Rue felt nauseated. She was sure she would faint at any second, and barely registered Herat's presence as the man came to stand at the front of the room, right before the podium. When she finally did look into his face, she saw the apologetic expression there, and that just made her feel worse.

"Why?" she croaked, almost inaudibly.

Herat shrugged. "My career was in its twilight anyway— the whole Panspermia Institute is on its way out. My wife is dead, my children grown. And my people… you know, years of investigating the ruins of alien civilizations have taught me a lot about what makes a healthy one, and which ones are doomed to fail.

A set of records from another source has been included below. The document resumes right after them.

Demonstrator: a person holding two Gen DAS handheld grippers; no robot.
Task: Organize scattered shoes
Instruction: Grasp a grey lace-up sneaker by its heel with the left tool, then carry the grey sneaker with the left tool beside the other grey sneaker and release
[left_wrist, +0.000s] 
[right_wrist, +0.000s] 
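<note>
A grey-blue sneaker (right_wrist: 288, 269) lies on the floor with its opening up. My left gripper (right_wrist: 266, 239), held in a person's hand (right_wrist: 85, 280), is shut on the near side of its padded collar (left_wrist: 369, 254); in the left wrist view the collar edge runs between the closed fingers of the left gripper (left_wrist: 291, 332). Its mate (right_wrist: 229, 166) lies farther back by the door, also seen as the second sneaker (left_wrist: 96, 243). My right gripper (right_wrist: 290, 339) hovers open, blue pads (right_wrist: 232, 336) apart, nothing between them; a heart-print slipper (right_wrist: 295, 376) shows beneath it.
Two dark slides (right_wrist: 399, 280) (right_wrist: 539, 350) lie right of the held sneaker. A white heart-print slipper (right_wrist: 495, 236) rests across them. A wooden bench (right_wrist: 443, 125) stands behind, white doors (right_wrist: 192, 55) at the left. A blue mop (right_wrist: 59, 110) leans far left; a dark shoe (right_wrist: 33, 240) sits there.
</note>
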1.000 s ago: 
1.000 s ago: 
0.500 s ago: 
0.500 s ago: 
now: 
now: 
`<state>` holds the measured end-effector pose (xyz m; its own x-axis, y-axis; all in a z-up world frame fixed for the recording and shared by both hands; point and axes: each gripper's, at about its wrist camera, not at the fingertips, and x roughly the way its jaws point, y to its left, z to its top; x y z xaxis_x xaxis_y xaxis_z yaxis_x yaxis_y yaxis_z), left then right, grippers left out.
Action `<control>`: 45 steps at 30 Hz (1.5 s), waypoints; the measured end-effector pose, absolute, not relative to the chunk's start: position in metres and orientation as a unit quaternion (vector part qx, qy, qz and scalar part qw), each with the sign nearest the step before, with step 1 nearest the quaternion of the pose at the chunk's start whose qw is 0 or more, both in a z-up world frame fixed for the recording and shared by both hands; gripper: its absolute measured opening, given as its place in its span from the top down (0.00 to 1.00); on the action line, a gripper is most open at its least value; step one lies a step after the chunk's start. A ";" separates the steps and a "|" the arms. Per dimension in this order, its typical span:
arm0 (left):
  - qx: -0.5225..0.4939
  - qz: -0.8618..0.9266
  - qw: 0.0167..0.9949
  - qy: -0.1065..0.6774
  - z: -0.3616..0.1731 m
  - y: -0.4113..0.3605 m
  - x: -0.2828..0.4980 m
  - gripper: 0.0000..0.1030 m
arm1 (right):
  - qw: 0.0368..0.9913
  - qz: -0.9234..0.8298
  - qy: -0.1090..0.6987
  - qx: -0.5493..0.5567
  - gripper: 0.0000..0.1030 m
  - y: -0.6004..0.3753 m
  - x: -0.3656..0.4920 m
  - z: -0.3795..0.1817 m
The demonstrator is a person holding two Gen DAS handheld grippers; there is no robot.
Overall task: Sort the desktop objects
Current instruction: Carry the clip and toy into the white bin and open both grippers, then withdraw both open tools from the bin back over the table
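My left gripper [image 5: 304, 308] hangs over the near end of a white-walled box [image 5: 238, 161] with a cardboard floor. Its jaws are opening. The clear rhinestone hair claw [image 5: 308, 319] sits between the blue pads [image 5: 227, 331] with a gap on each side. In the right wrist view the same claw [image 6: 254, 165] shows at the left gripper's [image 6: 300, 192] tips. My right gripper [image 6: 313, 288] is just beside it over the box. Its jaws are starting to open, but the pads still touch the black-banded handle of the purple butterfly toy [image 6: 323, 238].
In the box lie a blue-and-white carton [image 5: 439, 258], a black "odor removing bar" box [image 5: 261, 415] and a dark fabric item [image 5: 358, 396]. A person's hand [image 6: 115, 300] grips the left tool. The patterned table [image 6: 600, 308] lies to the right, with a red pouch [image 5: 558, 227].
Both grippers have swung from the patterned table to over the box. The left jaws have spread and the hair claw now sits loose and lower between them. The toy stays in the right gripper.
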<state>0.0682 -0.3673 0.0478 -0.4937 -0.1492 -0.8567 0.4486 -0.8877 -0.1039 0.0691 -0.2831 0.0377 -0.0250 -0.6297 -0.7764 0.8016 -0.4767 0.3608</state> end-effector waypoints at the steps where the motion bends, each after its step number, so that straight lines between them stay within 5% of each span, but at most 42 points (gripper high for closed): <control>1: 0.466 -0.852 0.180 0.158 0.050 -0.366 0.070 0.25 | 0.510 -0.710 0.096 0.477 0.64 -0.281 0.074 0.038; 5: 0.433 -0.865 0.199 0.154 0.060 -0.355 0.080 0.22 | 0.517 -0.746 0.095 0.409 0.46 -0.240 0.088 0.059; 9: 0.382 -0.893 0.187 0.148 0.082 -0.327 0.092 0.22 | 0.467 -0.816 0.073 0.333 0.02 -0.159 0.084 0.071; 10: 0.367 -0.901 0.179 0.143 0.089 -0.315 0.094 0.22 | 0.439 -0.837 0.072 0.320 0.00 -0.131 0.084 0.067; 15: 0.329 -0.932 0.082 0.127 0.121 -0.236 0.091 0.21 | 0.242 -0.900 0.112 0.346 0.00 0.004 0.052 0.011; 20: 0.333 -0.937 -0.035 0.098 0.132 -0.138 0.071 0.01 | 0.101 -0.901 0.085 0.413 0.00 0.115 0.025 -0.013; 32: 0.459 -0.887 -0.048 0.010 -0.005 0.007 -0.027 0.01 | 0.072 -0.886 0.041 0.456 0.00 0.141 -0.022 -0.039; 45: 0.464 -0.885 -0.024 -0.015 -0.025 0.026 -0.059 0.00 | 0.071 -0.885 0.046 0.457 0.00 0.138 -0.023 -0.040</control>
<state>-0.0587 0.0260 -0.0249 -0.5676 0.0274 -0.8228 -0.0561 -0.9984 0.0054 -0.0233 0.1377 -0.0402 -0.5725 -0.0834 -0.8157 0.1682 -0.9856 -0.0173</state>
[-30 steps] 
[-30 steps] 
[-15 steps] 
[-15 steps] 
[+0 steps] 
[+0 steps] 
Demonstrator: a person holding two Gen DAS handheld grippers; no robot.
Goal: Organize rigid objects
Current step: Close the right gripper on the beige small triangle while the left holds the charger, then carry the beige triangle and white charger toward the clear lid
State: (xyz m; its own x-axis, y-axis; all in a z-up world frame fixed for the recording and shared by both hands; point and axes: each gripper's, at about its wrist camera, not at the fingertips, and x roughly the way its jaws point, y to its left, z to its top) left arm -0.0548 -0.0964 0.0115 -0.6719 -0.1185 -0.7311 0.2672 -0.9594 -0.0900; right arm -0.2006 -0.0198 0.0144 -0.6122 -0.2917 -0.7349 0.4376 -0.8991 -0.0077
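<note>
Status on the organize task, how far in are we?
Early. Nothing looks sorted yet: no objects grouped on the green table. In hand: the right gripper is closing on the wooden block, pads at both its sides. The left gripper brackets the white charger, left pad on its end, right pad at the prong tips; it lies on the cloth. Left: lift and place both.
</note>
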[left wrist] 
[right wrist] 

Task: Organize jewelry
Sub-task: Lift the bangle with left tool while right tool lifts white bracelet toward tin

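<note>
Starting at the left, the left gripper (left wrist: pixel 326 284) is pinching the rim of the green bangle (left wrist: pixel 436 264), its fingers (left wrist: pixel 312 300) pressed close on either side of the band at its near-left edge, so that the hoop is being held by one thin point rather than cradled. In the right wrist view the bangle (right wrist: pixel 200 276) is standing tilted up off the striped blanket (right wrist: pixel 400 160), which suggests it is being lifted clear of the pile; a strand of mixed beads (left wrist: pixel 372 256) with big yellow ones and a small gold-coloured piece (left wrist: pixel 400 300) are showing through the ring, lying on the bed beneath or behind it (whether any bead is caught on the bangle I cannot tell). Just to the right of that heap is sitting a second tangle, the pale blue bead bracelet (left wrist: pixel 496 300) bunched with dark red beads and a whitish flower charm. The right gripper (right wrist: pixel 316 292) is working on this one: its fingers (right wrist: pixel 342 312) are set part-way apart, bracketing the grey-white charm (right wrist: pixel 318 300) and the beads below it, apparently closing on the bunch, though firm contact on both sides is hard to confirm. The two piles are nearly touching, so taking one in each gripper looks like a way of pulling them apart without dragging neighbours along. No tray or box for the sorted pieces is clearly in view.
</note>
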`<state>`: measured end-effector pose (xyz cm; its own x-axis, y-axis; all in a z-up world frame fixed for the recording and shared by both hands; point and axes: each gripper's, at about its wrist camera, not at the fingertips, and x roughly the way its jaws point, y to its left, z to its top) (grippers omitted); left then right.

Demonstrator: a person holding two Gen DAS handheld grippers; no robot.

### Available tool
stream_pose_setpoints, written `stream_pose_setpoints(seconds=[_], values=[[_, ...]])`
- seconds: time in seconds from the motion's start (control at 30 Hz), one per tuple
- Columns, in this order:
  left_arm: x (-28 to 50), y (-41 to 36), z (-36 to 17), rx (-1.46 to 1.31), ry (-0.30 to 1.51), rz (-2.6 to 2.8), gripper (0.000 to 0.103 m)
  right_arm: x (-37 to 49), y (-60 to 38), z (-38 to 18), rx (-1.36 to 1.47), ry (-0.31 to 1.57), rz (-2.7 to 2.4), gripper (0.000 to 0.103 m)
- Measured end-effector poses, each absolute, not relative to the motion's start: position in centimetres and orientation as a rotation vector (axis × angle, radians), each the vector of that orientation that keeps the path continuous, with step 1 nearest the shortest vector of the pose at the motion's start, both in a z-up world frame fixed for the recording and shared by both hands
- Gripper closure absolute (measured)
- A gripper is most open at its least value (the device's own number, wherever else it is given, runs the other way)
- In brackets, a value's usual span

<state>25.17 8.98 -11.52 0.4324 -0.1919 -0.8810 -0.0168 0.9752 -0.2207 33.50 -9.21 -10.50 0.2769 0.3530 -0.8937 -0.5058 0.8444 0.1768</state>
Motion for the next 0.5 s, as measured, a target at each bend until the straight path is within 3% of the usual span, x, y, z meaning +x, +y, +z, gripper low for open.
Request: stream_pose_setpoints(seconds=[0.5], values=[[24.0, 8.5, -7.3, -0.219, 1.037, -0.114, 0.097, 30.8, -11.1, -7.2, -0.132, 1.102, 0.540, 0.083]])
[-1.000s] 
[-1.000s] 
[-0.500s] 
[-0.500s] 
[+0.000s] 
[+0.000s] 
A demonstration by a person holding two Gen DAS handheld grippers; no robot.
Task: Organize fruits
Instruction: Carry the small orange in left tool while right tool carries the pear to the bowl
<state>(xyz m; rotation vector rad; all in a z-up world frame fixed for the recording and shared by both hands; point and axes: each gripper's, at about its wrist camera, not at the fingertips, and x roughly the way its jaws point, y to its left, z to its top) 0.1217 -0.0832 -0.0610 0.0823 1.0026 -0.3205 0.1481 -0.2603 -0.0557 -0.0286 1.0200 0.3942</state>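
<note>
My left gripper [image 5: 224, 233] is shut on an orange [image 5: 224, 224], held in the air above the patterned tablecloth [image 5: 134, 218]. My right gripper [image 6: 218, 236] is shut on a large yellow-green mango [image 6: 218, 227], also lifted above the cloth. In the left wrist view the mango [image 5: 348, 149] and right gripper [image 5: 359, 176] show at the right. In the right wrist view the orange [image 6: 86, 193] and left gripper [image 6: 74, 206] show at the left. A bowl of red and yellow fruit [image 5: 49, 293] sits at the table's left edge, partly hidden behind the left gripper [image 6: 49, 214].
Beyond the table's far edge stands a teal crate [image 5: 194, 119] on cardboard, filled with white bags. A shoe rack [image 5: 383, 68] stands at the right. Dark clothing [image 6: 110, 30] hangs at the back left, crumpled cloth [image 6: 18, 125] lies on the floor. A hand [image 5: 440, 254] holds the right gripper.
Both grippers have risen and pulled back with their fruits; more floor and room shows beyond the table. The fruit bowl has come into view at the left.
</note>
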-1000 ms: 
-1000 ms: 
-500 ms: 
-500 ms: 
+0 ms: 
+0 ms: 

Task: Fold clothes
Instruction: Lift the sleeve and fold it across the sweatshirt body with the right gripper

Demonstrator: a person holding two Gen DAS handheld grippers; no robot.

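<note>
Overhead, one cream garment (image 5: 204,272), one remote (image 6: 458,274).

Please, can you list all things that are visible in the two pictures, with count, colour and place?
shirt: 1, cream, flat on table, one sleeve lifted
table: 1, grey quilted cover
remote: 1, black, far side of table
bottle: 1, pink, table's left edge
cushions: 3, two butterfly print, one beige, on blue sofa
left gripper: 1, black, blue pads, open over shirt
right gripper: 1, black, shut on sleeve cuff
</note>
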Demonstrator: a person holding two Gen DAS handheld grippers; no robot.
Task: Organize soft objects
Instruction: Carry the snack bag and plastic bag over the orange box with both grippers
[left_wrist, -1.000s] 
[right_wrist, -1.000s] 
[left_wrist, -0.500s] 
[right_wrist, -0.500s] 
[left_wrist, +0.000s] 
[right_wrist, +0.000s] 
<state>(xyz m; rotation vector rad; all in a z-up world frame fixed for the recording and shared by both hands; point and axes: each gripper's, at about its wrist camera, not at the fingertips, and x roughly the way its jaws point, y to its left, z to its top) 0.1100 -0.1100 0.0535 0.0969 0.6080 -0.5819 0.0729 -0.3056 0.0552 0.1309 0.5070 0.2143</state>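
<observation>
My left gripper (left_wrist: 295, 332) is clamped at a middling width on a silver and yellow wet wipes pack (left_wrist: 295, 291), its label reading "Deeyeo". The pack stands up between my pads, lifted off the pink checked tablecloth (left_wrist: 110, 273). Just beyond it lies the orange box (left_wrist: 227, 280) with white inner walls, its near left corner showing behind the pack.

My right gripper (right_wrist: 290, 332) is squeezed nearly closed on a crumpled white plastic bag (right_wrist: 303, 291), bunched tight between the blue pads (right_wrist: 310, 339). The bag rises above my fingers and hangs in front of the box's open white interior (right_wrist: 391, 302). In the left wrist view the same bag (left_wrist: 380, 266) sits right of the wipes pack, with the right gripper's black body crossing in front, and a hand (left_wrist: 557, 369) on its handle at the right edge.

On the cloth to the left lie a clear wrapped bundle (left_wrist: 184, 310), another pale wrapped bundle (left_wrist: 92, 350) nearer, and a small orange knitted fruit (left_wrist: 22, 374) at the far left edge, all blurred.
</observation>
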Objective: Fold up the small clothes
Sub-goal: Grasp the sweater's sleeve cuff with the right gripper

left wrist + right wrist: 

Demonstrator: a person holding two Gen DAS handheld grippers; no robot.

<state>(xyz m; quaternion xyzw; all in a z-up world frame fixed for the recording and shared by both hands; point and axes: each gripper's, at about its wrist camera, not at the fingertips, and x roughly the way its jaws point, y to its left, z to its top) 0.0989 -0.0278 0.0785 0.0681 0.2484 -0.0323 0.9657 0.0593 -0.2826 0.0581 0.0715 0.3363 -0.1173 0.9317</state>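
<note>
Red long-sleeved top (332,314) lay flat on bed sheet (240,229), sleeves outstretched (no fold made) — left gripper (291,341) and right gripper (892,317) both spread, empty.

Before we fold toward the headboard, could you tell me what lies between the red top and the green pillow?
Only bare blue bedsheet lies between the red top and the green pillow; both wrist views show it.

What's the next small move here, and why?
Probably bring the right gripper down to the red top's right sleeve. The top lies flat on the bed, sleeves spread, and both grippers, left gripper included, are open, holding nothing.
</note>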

"It's all about time, Rue— a species' attitude to time, I mean. The problem with faster-than-light travel is that it promises instant escape from any problem. The Rights Economy is proof of that: We expand and expand, with no thought to limits or tomorrow. Meanwhile, we rot from within.

"The Envy, and you, and this place have convinced me that there's another way. Maybe that's the secret of the Lasa— maybe they turned their back on FTL and conducted their civilization at a slower rhythm…. Anyway, if you'd asked me twenty years ago which of our cultures had more potential, yours or mine, I'd have said the R.E. But I don't believe that any longer.

"You've allowed me to see what it was we nearly destroyed when we took the lit worlds away from the halo. For that, I'll be eternally grateful to you."

His expression became more sober. "I have the benefit of my years. Bequith… Michael gave me a message for you," he said. "He told me to tell you that he cannot abandon his people— those on Kimpurusha or elsewhere in the Rights Economy. He said that while he is a citizen of the R.E. by conquest, still he can't abandon his world while it's under the kind of threat that Crisler represents. He wishes to find a way to go home as soon as possible, to warn people about Crisler's plans."

You fool! Rue wasn't sure if she was angry at herself or at Mike. She should not have created this dilemma for him. Mike didn't know why she had asked him to take citizenship; as far as he knew, Crisler had cleanly escaped, and even now Rue herself didn't know how the powers of the Compact might catch him. For Mike, this ceremony must seem like an admission of defeat— an attempt by her to get him to abandon the chase, and settle down on Colossus.